Exercise aim:
Your answer should consist of the lines below that hold the word "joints".
---- Data excerpt
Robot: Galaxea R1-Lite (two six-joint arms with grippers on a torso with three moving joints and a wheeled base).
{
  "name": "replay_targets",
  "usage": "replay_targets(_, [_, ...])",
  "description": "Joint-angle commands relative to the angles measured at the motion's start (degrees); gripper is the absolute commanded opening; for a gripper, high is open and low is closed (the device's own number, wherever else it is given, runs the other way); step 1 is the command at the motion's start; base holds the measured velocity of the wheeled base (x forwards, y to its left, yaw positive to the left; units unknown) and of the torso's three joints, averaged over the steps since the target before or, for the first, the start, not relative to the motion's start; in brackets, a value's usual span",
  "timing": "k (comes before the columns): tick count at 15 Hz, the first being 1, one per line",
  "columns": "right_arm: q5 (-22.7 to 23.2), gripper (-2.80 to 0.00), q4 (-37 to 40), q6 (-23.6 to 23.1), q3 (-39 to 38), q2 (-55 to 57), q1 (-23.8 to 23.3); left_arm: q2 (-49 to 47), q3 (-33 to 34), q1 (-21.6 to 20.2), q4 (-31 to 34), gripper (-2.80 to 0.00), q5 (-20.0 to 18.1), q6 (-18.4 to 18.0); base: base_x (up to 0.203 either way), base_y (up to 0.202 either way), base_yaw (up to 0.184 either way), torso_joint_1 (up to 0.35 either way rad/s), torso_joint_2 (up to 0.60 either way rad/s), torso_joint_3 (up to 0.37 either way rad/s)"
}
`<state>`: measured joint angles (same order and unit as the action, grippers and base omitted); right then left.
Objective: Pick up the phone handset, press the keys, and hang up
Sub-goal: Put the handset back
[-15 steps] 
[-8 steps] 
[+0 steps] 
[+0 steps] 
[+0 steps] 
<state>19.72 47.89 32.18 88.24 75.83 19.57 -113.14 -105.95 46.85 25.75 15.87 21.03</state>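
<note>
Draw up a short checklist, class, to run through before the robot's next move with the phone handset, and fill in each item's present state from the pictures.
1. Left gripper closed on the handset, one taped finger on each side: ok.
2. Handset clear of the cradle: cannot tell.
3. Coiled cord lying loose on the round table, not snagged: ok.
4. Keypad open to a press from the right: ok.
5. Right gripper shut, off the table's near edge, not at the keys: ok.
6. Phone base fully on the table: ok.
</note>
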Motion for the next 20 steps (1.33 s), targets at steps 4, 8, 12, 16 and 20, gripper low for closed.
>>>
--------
Result of this exercise:
Robot: Galaxea R1-Lite (two six-joint arms with grippers on a torso with three moving joints and a wheeled base).
  "description": "Joint-angle commands relative to the angles measured at the motion's start (degrees); gripper is the absolute commanded opening; for a gripper, high is open and low is closed (the device's own number, wherever else it is given, runs the other way); step 1 is the command at the motion's start; base holds the measured velocity of the wheeled base (x forwards, y to its left, yaw positive to the left; units unknown) and of the torso's three joints, averaged over the steps since the target before or, for the first, the start, not relative to the motion's start; in brackets, a value's usual span",

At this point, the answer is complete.